Systemic Lupus Erythematosus

Clinically, in SLE there are erythematous patches. In early lesions, histopathologic changes of SLE can show indifferent changes that may be unspecific, including discrete vacuolar degeneration of the basal layer, edema, and a discrete lymphocytic infiltrate in the upper dermis. Well-established lesions show prominent vacuolar degeneration of the basal membrane, edema, extravasation of erythrocytes, and a lymphocytic infiltrate in the upper dermis. Neutrophils are sometimes present in early lesions at the dermoepidermal junction. Fibrinoid material may be present in the dermis around vessels and between collagen strands. In individual cases, distinction from leukocytoclastic vasculitis is impossible because all of the signs of leukocy-toclastic vasculitis may be present, including nuclear dust, fibrinoid necrosis of vessel walls, neutrophilic infiltrate, and extravasation of erythrocytes.

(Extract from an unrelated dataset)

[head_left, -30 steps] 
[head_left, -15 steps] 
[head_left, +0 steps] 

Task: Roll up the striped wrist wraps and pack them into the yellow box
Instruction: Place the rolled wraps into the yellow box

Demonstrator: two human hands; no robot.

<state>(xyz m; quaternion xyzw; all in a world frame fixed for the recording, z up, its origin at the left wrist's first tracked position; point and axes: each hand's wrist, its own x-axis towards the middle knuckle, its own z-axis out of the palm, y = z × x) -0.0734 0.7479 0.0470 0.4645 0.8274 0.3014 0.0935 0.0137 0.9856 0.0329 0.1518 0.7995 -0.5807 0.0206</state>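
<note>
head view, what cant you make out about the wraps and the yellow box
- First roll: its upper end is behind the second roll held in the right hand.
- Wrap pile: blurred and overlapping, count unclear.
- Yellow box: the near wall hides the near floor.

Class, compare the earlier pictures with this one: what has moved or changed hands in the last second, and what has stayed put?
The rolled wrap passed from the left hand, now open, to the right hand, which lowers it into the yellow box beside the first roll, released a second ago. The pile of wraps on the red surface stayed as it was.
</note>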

Eosinophils may be present in some drug-induced cases. Mucin can be present in larger amounts in the dermis and can be verified by using special stains (Alcian blue). The subcutaneous fat is frequently involved, with changes that are similar to those seen in LE profundus (see the following section).

The differential diagnosis includes polymorphous light eruption that usually does not exhibit larger amounts of mucin. Leukocytoclastic vasculitis does not show prominent mucin deposition or vacuolar degeneration of the basal layer.